In embodiments, the crate file comprises a signature associated
with the input file, a public certificate associated with the input
file, a certificate revocation list (CRL) associated with the input
file, and a time stamp response from a time stamp authority. The
CRL comprises a list of list of digital certificates that has been
revoked by a certificate authority. The CRL can be retrieved from a
certificate authority. In embodiments, the input file comprises a
LSAP.
[0030] FIG. 1 illustrates an exemplary system 100 for generating a
crate file associated with a LSAP and validating the same,
according to embodiments of the present disclosure.
[0031] The exemplary system 100 comprises a crate generator system
110 that may comprise one or more computing apparatuses, such as
apparatus 110 shown in FIG. 2, for generating a crate file with an
input file. The crate generator system 110 may be in communication
with one or more devices such as an input author device 112, a time
stamp authority device 113, a certificate authority device 114,
and/or a data loader device 120 via one or more communication
networks 111. In embodiments, the data loader device 120 resides
where an input file will be executed, for example, on an aircraft.
In embodiments, the data loader device 120 is permanently installed
on the aircraft. In another embodiment, the data loader device 120
is a portable data loader. In embodiments, the data loader device
120 does not require connectivity to validate the input file using
at least the crate file.
[0032] The communication network 111 may include any wired or
wireless communication network including, for example, a wired or
wireless local area network (LAN), personal area network (PAN),
metropolitan area network (MAN), wide area network (WAN), or the
like, as well as any hardware, software and/or firmware required to
implement it (such as, e.g., network routers, etc.). For example,
communication network 111 may include a cellular telephone, a
902.11, 902.16, 902.20, and/or WiMax network. Further, the
communication network 104 may include a public network, such as the
Internet, a private network, such as an intranet, or combinations
thereof, and may utilize a variety of networking protocols now
available or later developed including, but not limited to TCP/IP
based networking protocols.
[0033] As illustrated in FIG. 2, the exemplary apparatus 110 may
comprise processor 202, memory 201, input-output circuitry 203,
communications circuitry 205, and crate tool circuitry 204. The
apparatus 110 may be configured to execute the operations described
herein. Although some of these components 201-205 are described
with respect to their functional capabilities, it should be
understood that the particular implementations necessarily include
the use of particular hardware to implement such functional
capabilities. It should also be understood that certain of these
components 201-205 may include similar or common hardware. For
example, two sets of circuitry may both leverage use of the same
processor, network interface, storage medium, or the like to
perform their associated functions, such that duplicate hardware is
not required for each set of circuitry.
[0034] The use of the term "circuitry" as used herein with respect
to components of the apparatus 110 therefore includes particular
hardware configured to perform the functions associated with
respective circuitry described herein. Of course, while the term
"circuitry" should be understood broadly to include hardware, in
some embodiments, circuitry may also include software for
configuring the hardware. For example, in some embodiments,
"circuitry" may include processing circuitry, storage media,
network interfaces, input-output devices, and other components. In
some embodiments, other elements of the apparatus 110 may provide
or supplement the functionality of particular circuitry. For
example, the processing circuitry 202 may provide processing
functionality, memory 204 may provide storage functionality, and
communications circuitry 205 may provide network interface
functionality, among other features.
[0035] In some embodiments, the processor 202 (and/or co-processor
or any other processing circuitry assisting or otherwise associated
with the processor) may be in communication with the memory 201 via
a bus for passing information among components of the apparatus.

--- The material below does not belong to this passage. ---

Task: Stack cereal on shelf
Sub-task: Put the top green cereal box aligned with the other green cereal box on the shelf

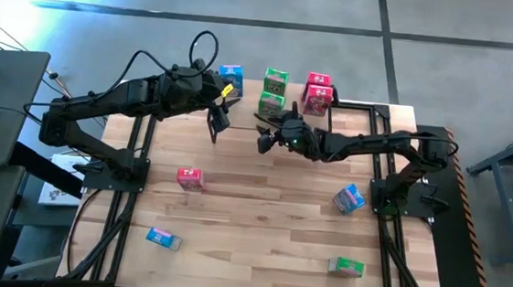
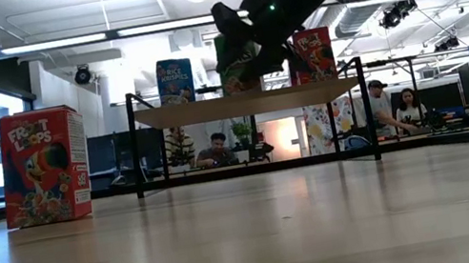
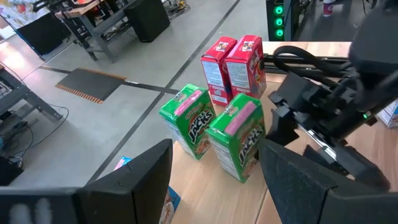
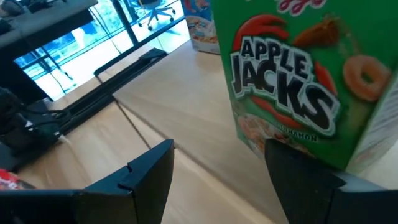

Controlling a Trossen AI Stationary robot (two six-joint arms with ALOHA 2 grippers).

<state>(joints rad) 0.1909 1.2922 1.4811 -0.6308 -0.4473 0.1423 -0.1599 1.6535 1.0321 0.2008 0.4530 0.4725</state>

The memory 201 may be non-transitory and may include, for example,
one or more volatile and/or non-volatile memories. For example, the
memory 201 may be an electronic storage device (e.g., a computer
readable storage medium). In another example, the memory 201 may be
a non-transitory computer-readable storage medium storing
computer-executable program code instructions that, when executed
by a computing system, cause the computing system to perform the
various operations described herein. The memory 201 may be
configured to store information, data, content, signals
applications, instructions (e.g., computer-executable program code
instructions), or the like, for enabling the apparatus 110 to carry
out various functions in accordance with example embodiments of the
present disclosure. It will be understood that the memory 201 may
be configured to store partially or wholly any electronic
information, data, data structures, embodiments, examples, figures,
processes, operations, techniques, algorithms, instructions,
systems, apparatuses, methods, or computer program products
described herein, or any combination thereof.
[0036] The processor 202 may be embodied in a number of different
ways and may, for example, include one or more processing devices
configured to perform independently. Additionally or alternatively,
the processor 202 may include one or more processors configured in
tandem via a bus to enable independent execution of instructions,
pipelining, multithreading, or a combination thereof. The use of
the term "processor" may be understood to include a single core
processor, a multi-core processor, multiple processors internal to
the apparatus, remote or "cloud" processors, or a combination
thereof.
[0037] In an exemplary embodiment, the processor circuitry 202 may
be configured to execute instructions stored in the memory 201 or
otherwise accessible to the processor 202. Alternatively or
additionally, the processor 202 may be configured to execute
hard-coded functionality. As such, whether configured by hardware
or software methods, or by a combination of hardware with software,
the processor 202 may represent an entity (e.g., physically
embodied in circuitry) capable of performing operations according
to an embodiment of the present disclosure while configured
accordingly. As another example, when the processor 202 is embodied
as an executor of program code instructions, the instructions may
specifically configure the processor to perform the operations
described herein when the instructions are executed.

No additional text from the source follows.